Go through the listing and pick out each line with the word "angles" in it.
Top of INFORMATION PROVIDED
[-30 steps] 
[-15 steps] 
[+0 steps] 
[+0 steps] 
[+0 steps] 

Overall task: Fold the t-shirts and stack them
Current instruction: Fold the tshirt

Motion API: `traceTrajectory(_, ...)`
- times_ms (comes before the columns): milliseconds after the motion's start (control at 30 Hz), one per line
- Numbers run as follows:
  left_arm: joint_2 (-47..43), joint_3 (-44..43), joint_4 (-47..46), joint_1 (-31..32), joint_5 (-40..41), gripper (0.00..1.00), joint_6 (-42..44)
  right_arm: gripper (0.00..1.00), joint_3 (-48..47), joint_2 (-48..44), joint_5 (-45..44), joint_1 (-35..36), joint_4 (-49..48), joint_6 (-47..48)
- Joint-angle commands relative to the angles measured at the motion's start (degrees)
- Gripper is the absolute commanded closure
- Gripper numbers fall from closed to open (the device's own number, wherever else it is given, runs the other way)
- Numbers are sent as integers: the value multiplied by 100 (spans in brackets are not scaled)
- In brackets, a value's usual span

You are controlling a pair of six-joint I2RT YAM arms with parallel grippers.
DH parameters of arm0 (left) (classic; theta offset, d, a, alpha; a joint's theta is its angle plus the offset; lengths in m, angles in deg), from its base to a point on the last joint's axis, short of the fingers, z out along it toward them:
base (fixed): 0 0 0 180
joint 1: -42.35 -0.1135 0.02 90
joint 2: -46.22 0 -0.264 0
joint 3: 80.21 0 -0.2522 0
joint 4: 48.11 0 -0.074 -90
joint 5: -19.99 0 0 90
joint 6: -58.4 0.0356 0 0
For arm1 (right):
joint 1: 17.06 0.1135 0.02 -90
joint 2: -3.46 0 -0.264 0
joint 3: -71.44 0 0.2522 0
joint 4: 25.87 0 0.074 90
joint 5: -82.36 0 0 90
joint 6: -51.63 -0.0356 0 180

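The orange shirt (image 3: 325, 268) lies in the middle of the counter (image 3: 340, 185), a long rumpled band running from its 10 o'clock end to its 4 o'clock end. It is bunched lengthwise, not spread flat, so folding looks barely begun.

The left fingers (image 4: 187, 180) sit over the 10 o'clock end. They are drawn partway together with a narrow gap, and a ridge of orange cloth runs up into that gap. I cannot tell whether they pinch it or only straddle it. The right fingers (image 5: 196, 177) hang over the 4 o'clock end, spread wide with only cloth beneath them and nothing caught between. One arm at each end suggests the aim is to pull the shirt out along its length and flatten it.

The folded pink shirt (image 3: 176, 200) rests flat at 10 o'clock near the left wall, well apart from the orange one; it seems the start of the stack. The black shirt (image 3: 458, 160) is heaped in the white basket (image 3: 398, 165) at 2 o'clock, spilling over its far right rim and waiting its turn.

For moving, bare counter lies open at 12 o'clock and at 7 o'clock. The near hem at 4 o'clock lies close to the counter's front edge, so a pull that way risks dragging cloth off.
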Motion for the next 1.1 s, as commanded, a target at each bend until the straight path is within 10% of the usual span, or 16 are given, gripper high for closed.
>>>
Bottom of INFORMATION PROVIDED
### [ANSWER FOR THE TASK]
- Joint-angle commands relative to the angles measured at the motion's start (degrees)
DH parameters of arm0 (left) (classic; theta offset, d, a, alpha; a joint's theta is its angle plus the offset; lengths in m, angles in deg), from its base to a point on the last joint's axis, short of the fingers, z out along it toward them:

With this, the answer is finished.